Bug #24313 Request for non-ACID option for implicit LOAD DATA INFILE periodic commits
Submitted: 14 Nov 2006 17:48 Modified: 25 Sep 2009 3:38
Reporter: Douglas Fischer Email Updates:
Status: Verified Impact on me:
None 
Category:MySQL Server: General Severity:S4 (Feature request)
Version:5.0.26 OS:Any
Assigned to: CPU Architecture:Any

[14 Nov 2006 17:48] Douglas Fischer
Description:
In reference to the change made for bug # 11151, it would be very desirable to have a way to explicitly get the 'old behavior', i.e. a non-ACID manner in which to get LOAD DATA INFILE to implicitly commit every X records, or some other fashion to get the faster performance back, acknowledging that such an option would break ACID. 
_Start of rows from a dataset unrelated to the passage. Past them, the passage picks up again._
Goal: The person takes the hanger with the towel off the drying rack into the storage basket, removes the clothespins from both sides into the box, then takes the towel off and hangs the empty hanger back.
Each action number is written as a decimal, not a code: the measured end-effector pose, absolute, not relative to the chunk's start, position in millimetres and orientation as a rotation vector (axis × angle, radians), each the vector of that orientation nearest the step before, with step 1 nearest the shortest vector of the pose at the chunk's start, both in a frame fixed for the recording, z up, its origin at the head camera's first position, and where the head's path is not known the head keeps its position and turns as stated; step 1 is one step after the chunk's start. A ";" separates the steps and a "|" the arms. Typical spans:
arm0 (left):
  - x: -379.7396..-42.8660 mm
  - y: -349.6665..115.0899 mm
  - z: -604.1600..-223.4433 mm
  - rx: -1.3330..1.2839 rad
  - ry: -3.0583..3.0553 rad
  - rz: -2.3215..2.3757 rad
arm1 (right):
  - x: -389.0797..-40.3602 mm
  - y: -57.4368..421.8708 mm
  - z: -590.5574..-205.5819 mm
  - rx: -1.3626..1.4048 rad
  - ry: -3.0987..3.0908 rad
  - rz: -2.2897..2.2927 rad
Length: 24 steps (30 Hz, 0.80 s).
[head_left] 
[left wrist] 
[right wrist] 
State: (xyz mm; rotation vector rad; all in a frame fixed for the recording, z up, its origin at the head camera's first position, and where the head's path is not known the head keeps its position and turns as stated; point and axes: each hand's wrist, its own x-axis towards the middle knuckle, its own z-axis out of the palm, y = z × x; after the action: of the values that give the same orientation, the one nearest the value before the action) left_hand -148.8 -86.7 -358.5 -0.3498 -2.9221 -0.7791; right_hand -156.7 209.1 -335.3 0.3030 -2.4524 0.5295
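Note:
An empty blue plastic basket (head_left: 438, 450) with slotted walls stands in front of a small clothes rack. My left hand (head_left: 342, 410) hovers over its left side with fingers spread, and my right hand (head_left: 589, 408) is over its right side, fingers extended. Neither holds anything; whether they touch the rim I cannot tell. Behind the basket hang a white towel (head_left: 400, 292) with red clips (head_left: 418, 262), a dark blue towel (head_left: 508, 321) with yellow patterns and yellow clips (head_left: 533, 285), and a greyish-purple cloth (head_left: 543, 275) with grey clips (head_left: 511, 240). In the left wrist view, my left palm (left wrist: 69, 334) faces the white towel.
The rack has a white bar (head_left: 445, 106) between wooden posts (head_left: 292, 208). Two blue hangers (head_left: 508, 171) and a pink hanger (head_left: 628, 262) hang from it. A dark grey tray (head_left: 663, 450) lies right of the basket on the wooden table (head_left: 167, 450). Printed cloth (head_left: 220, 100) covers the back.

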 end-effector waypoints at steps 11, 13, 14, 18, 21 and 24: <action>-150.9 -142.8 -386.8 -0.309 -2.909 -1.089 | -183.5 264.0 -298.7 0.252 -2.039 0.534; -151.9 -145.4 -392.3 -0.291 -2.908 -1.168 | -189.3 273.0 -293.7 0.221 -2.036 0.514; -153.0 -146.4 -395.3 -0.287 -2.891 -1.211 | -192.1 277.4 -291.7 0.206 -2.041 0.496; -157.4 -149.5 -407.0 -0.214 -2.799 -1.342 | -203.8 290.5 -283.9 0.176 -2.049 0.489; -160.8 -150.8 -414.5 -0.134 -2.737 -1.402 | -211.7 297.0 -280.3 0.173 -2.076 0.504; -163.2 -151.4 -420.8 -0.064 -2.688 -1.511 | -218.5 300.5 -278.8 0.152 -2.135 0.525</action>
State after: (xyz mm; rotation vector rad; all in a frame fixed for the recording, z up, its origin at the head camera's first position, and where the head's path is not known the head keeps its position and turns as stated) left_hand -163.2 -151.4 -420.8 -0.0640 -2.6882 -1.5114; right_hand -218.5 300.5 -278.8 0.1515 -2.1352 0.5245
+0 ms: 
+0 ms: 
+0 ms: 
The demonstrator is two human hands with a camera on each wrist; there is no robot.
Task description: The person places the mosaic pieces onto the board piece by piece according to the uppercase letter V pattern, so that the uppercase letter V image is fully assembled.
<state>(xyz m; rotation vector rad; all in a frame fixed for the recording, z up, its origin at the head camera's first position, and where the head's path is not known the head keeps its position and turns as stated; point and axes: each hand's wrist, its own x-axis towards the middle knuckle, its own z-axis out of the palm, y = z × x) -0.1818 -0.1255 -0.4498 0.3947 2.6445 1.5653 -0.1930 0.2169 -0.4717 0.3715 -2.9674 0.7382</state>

In the case where very large loads are being performed and you're willing to allow non-ACID inserts, the performance increase with the old behavior is very useful.

Something along the lines of a NONACID keyword (e.g. LOAD DATA INFILE NONACID) or something like LOAD DATA INFILE IMPLICIT COMMIT INTERVAL 100000, etc.

How to repeat:
Feature request
[25 Sep 2009 3:38] Valeriy Kravchuk
Thank you for the feature request.
[25 Sep 2009 3:42] Valeriy Kravchuk
Bug #43320 was marked as a duplicate of this one.
[14 Jan 2010 7:53] Justin Swanhart
Can you characterize the difference in performance that you expect to see?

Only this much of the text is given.